Zu Beginn erhalten Sie plättchenreiches Plasma, indem Sie das antikoagulierte Vollblut mit Citrat bei 200 g für 20 Minuten zentrifugieren. Geben Sie Indomethacin und PGE1 in das Plasma und zentrifugieren Sie es bei 500 g für 10 Minuten. Resuspendieren Sie das resultierende Plättchenpellet in modifiziertem HEPES-Puffer von Tyrode bei 37 Grad Celsius, um eine Dichte von 2x10^8 Blutplättchen pro Milliliter zu erhalten.
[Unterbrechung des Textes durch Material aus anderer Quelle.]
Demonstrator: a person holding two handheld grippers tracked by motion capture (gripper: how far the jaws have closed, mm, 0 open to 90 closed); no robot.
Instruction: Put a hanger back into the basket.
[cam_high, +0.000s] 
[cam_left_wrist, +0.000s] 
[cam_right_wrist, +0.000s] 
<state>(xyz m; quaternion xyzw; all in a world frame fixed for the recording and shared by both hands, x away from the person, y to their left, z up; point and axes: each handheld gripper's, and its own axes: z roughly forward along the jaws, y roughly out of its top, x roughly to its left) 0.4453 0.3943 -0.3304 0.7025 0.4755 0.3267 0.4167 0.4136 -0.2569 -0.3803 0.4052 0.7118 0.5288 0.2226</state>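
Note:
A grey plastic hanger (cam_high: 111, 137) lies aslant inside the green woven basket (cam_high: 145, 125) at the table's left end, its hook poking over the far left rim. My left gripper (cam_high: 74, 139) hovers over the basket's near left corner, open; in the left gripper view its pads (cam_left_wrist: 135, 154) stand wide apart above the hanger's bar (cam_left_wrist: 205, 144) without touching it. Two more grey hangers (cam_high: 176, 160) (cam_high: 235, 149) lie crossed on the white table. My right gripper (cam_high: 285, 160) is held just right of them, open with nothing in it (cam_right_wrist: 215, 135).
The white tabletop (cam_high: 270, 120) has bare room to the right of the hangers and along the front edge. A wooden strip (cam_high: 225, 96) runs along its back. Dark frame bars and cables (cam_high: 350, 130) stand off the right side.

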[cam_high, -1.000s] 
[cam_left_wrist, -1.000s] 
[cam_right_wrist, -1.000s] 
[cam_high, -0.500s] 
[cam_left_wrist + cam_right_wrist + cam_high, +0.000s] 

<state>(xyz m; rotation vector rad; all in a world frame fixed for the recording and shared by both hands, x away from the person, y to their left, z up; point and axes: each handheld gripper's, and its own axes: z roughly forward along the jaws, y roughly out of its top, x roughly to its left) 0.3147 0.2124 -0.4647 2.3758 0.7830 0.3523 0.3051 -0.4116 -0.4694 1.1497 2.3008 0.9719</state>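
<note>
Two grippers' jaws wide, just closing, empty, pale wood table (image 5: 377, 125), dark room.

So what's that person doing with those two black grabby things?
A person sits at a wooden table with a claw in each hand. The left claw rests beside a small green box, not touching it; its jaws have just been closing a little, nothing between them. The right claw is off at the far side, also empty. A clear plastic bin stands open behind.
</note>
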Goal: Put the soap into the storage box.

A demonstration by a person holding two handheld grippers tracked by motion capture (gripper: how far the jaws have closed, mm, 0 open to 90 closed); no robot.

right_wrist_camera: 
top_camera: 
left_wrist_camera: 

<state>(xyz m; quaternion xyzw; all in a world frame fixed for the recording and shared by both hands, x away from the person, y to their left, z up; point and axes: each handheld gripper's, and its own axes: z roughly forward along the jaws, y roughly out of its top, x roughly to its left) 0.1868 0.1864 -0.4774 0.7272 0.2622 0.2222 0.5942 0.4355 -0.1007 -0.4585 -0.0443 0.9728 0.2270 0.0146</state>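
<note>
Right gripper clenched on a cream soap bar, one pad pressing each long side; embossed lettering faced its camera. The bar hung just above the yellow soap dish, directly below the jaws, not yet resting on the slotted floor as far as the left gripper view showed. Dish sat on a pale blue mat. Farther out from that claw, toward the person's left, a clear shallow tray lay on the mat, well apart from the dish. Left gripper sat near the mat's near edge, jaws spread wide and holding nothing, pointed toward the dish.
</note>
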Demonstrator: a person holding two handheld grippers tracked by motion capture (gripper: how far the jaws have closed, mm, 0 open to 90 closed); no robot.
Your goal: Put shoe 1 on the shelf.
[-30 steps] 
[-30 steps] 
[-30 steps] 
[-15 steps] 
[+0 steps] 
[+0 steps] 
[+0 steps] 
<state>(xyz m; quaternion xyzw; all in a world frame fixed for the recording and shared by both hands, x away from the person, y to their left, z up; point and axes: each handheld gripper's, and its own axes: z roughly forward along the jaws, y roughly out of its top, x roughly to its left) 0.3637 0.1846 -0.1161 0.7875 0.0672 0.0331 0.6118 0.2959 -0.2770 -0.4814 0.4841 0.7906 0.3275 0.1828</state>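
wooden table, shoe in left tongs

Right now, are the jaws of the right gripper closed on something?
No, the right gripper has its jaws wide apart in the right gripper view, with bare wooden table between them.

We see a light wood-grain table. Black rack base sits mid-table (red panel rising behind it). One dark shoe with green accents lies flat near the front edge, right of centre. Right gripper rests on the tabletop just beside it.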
Lassen Sie die Blutplättchen 30 Minuten bei 37 Grad Celsius ruhen. Geben Sie DETC bis zu einer Endkonzentration von fünf Mikromolaren und Deferoxamin bis zu einer Endkonzentration von 25 Mikromolaren in die Thrombozytensuspension, gefolgt von CMH bis zu einer Endkonzentration von 200 Mikromolaren. Geben Sie die Proben in Aggregationsküvetten, die mit teflonbeschichteten Rührmagneten ausgestattet sind, und laden Sie sie auf das Aggregometer.
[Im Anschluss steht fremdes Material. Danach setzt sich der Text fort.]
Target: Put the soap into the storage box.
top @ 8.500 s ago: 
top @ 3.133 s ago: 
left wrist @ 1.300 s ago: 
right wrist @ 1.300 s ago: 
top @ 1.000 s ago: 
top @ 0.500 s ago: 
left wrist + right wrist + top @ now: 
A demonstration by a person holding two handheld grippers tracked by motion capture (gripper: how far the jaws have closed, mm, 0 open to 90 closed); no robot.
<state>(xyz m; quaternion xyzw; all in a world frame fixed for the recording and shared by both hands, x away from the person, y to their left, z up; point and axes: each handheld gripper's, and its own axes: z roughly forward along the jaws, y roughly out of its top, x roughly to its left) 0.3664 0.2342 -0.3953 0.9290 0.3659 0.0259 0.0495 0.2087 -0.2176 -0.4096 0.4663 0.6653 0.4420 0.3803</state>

Fügen Sie nach einer Minute Stimuli wie Thrombin oder Kollagen hinzu und inkubieren Sie 10 Minuten lang. Nach der Inkubation die Thrombozytensuspension aus der Aggregationsküvette in ein Mikrozentrifugenröhrchen überführen und 10 Sekunden lang schnell bei 6.000 g abschleudern. 50 Mikroliter des Überstands in Kapillar-Mikropipetten füllen und mit EPR-Siegellack verschließen.
Übertragen Sie die Proben an den EPR-Scanner und stellen Sie die Parameter am Scanner ein. Schätzen Sie die CMH-Oxidation zum CM-Radikal als die Fläche unter der Kurve der aufgezeichneten EPR-Peaks. Erhalten Sie eine Kalibrierkurve mit handelsüblichem CM-Radikal.
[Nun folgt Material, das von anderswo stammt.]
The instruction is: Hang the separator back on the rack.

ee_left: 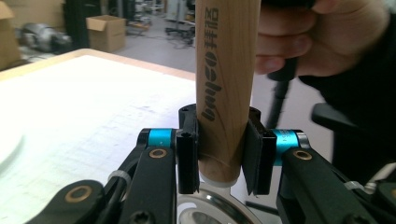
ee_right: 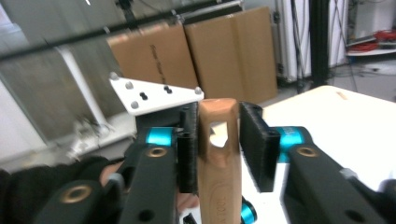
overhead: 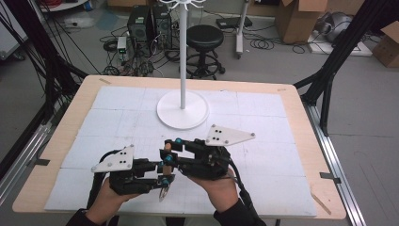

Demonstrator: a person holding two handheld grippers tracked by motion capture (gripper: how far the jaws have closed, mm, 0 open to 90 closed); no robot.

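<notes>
Both grippers on one wooden handle

Right now the person holds the two black grippers close together over the near middle of the white-covered tabletop (overhead: pixel 263 188), with a light wooden handle (overhead: pixel 166 153) between them. In the left gripper view, the left gripper (ee_left: pixel 219 154) has its fingers (ee_left: pixel 187 154) pressed against both sides of the handle's rounded lower end, just above a shiny metal part (ee_left: pixel 205 210) whose shape I cannot make out. Dark lettering runs up the wood there. In the right gripper view, the right gripper (ee_right: pixel 219 144) reaches the handle's other end, which has a hanging hole through it; its left finger (ee_right: pixel 187 149) touches the wood, while a gap shows beside the right one, so I cannot tell whether it grips. Farther back on the tabletop stands a white pole on a round white base (overhead: pixel 182 110), well apart from the hands.
</notes>
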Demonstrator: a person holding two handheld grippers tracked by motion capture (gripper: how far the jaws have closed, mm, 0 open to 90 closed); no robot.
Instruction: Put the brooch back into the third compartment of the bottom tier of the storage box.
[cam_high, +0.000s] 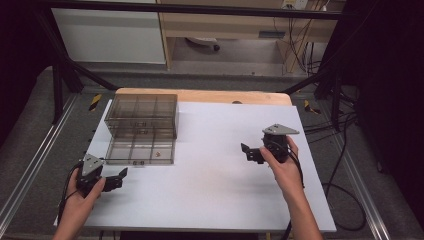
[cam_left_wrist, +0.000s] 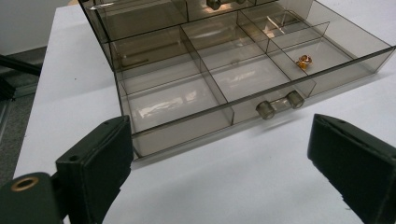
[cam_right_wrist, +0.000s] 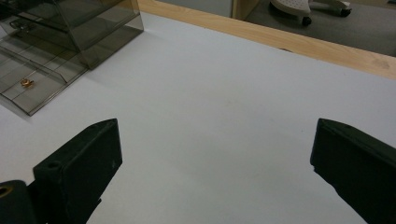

Die EPR-Signalintensität in den Proben war proportional zur Intensität der EPR-Peaks. Die Spezifität des Nachweises wurde mit ROS-Scavengern und selektiven Inhibitoren von Enzymen, die Superoxid-Anionen erzeugen, bestätigt. Daten zur Thrombozytenstimulation mit Thrombin oder Kollagen in Gegenwart des selektiven Inhibitors VAS2870 darauf hindeuten, dass NADPH-Oxidasen die Hauptquelle für Thrombozyten-Superoxid-Anionen als Reaktion auf diese beiden Agonisten sind.